No Hopping in the Sack Just Yet Dad to Be

Dear Readers: In last week’s column, we heard from a woman who, was planning to get pregnant. We talked about a number of important steps she should take before actively trying to conceive. Even though she’s the one who’ll be carrying the baby, there’s plenty that the dad-to-be can do to increase fertility and up the odds of a healthy pregnancy.

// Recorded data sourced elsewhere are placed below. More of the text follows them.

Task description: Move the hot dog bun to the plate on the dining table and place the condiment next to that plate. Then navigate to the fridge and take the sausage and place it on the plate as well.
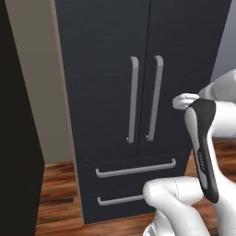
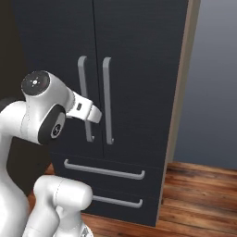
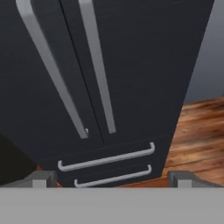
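floor (image 2: 199, 194): reddish wood planks
wall (image 2: 213, 83): plain grey-blue on the right side
side panel (image 1: 60, 83): tan trim strip, closed dark cabinet doors beside it

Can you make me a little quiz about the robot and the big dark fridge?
1. True or false: both fridge doors are shut.
2. How many drawers sit below the doors?
A) one
B) two
C) four
3. Fill in: the gripper is ____, its fingers wide apart and holding nothing.

Key:
1. True. The two long door handles stand side by side along the closed middle seam.
2. B. Each drawer has a flat handle, the upper one above the lower one.
3. open
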Tool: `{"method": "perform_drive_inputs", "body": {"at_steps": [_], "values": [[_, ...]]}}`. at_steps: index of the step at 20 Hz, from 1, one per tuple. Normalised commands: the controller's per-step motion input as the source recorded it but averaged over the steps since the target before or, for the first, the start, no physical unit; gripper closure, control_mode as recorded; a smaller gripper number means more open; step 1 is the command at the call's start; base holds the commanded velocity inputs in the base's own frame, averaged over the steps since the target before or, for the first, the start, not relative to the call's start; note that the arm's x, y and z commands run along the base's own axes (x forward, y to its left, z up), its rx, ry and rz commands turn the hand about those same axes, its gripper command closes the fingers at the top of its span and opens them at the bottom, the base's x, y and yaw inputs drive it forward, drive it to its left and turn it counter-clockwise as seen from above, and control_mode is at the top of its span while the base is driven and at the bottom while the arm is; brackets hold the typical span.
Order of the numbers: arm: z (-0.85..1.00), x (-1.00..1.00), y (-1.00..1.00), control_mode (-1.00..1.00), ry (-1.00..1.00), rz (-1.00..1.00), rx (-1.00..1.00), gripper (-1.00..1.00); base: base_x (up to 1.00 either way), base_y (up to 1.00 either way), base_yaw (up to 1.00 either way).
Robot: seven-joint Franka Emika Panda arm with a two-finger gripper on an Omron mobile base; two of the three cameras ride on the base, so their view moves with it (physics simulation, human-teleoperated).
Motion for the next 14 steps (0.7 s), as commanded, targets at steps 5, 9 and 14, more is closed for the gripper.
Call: {"method": "perform_drive_inputs", "body": {"at_steps": [5,9,14], "values": [[-0.02,0.68,0.00,-1.00,0.00,0.07,0.00,-1.00,0.00,0.00,0.00],[-0.08,0.69,0.00,-1.00,0.00,0.04,0.00,-1.00,0.00,0.00,0.00],[-0.17,0.67,0.00,-1.00,0.00,0.00,-0.02,-1.00,0.00,0.00,0.00]]}}
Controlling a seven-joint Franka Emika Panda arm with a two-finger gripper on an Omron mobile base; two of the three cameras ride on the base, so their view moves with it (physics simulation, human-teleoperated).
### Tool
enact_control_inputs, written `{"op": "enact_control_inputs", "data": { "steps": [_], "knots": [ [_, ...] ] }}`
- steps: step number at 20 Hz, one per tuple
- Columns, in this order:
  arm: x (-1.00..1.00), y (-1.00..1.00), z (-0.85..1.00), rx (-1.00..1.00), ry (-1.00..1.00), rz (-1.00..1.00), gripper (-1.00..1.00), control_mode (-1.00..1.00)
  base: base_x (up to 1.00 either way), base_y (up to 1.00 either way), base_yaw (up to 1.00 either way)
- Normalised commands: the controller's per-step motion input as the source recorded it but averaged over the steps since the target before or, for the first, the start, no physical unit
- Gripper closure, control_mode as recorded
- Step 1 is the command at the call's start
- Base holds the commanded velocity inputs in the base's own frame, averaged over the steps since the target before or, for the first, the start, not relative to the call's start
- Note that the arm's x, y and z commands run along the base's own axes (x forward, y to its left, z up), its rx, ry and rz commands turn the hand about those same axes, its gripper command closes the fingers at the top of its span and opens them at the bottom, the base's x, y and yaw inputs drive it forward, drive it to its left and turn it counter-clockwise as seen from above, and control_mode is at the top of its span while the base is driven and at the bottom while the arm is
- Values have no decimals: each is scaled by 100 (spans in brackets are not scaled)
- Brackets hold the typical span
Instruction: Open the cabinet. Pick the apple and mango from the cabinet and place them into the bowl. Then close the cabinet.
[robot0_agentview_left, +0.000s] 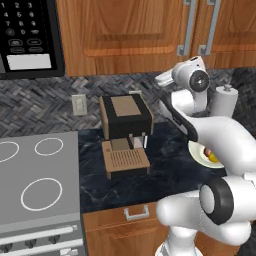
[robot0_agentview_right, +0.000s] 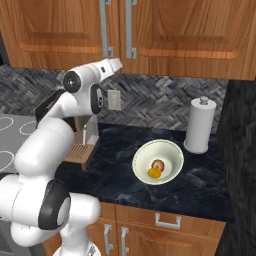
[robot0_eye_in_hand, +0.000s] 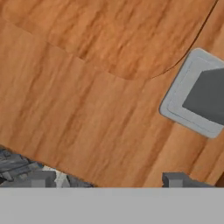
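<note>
Now, left base view: arm rises at lower right, elbow bent, forearm going up w/ the wrist turned toward the cabinet, just under the bottom end of its 2 grey handles. Doors are shut. Bowl sits on the dark counter, mostly behind the arm; a bit of yellow mango peeks out. Microwave keypad at top left shows digits 2, 3, 5, 6, 8, 9, 0. Coffee machine stands mid-counter, stove at left.

Right base view: gripper points up-right, close below the handles. Bowl is in full sight here, w/ apple and mango touching inside it; paper towel roll stands just beside it. Wall outlet sits behind the wrist.

Hand view: 2 fingertips stand wide apart, nothing between them, facing the door panel, w/ a handle's base plate at right.
</note>
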Motion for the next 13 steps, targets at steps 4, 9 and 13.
{"op": "enact_control_inputs", "data": {
  "steps": [4, 9, 13],
  "knots": [
    [61, 0, 0, 0, 21, 13, -100, -100, 0, 0, 0],
    [40, 0, 0, 0, 21, 14, -100, -100, 0, 0, 0],
    [3, 0, 0, 0, 20, 12, -100, -100, 0, 0, 0]
  ]
}}
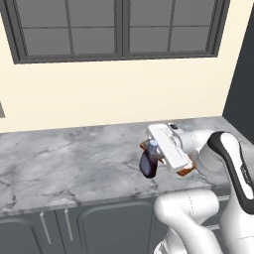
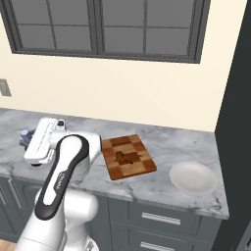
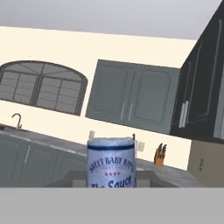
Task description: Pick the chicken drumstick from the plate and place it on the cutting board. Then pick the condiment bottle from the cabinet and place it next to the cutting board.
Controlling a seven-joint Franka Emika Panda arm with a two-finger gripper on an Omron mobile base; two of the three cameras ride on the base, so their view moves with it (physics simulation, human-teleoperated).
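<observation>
My gripper [image 1: 150,155] is shut on the condiment bottle [image 1: 148,164], a dark bottle with a bluish cap, and holds it just above the grey marble counter [image 1: 74,158], left of the cutting board. In the hand view the bottle's labelled top [image 3: 111,164] sits close up at the bottom centre. The checkered cutting board [image 2: 128,157] lies to the right of the hand, and the small reddish-brown chicken drumstick [image 2: 122,157] rests on it. To the right of the board stands the white plate [image 2: 192,177] with nothing on it. The dark cabinet [image 2: 236,122] rises at the far right.
A dark-framed window [image 1: 119,30] fills the wall behind the counter. Grey drawers with silver handles [image 2: 159,218] run under the counter edge. My own white arm [image 2: 63,181] stands between the gripper and the board. A knife block [image 3: 160,154] shows far off.
</observation>
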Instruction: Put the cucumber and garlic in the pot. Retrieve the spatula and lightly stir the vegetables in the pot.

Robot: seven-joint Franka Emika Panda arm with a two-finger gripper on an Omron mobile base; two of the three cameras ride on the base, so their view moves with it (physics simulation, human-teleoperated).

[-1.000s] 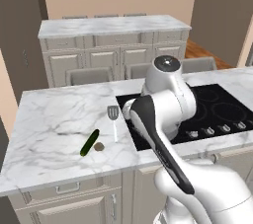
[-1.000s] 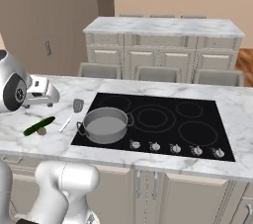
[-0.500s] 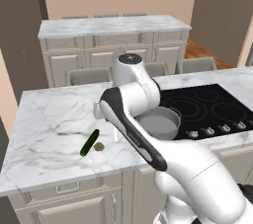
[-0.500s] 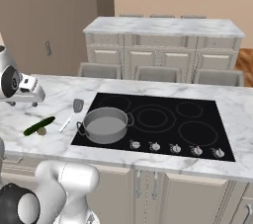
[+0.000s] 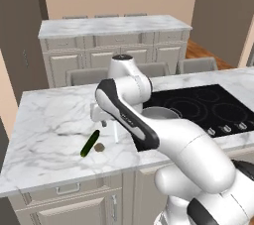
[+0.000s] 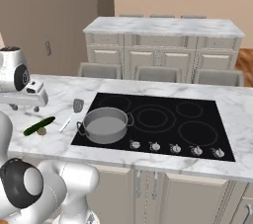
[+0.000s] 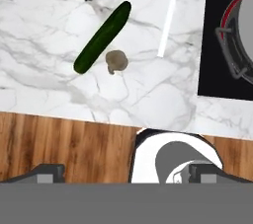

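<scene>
We see the cucumber (image 7: 103, 37) lying on the marble counter (image 7: 59, 75), the garlic (image 7: 116, 61) just beside it, then the spatula (image 7: 168, 18), then the pot (image 6: 105, 125) on the cooktop (image 6: 163, 119). Our gripper (image 7: 127, 173) hangs above, 2 fingertips spread wide, holding nothing.

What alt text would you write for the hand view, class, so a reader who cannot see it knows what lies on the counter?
A dark green cucumber lies diagonally on a white marble counter, with a small tan garlic close beside it. The spatula lies beyond them, its pale handle pointing toward the counter's edge, and the grey pot sits on the black cooktop at the right edge.
</scene>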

So dad–your goal is to prepare a healthy environment for the baby to swim around in, and to prevent birth defects or other complications, right? But you never know when your partner is going to burst out of the bathroom waving a little white stick, and announce, “Honey, I’m pregnant!”

So let’s start by making an appointment to see your doctor. Give him your medical history and tell him about your plans to do the dad thing. You need to know whether there are any issues you should address before you start planning those romantic, candlelit, birth-control-free evenings. One especially important topic to discuss is how to make sure your sperm is healthy. Here are some ways to do that:

  • Be cool. Sperm is very sensitive to heat, which is why your testicles—where those little swimmers of yours live—hang outside your body, where it’s cooler. Heating them up by a couple of degrees (say, by spending any more than five minutes in a hot tub or bath, sitting with your legs crossed for extended periods of time, or wearing tight underwear that keep your testicles up against your body) could reduce sperm production or cause abnormalities. We all know that women have fertility cycles, but did you know that men do too? Turns out that sperm are on a 90-day cycle, meaning whatever happens to them today won’t show up for about three months.
  • Call in the vice squad. Smoking, using illegal drugs (or misusing legal ones), and drinking alcohol have all been linked to lowered fertility, miscarriage, and birth defects.
  • Watch the toxins. Hazardous chemicals, pesticides, and even noxious fumes could damage sperm and, if you inadvertently bring them home (like on your clothes), they could hurt your partner too.
  • Lose some weight. Dr. A Ghiyath Shayeb, from the University of Aberdeen, Scotland, found that obese men produce lower volumes of seminal fluid (the liquid that carries the sperm) and have a higher proportion of abnormal sperm. “[m]en who are trying for a baby with their partners, should first try to achieve an ideal body weight,” says Shayeb.
  • Start taking a vitamin supplement. Several fertility specialists I interviewed mentioned that there’s growing evidence that sperm production requires Folic Acid, vitamin C, L-Carnitine, Coenzyme-Q, and other nutrients. No guarantees, but taking these supplements (with your doctor’s approval, of course) may make your boys go from mediocre to Michael Phelps.
  • Have a little more fun. Traditional thinking has it that if you want to improve your chances of getting your partner pregnant, you shouldn’t ejaculate for at least a couple of days before trying. But Australian OB David Greening disagrees. Greening studied men with DNA-damaged sperm. After seven days of ejaculating daily (no, it didn’t matter how they got there), the percentage of damaged sperm dropped significantly. And motility—a measure of how straight and how quickly sperm swim towards those ever-elusive eggs—increased.

Aside from all that, spend some time talking with other guys about what it’s like to be a dad, the challenges they face, and how they overcame them. You can learn a ton from other people’s experiences.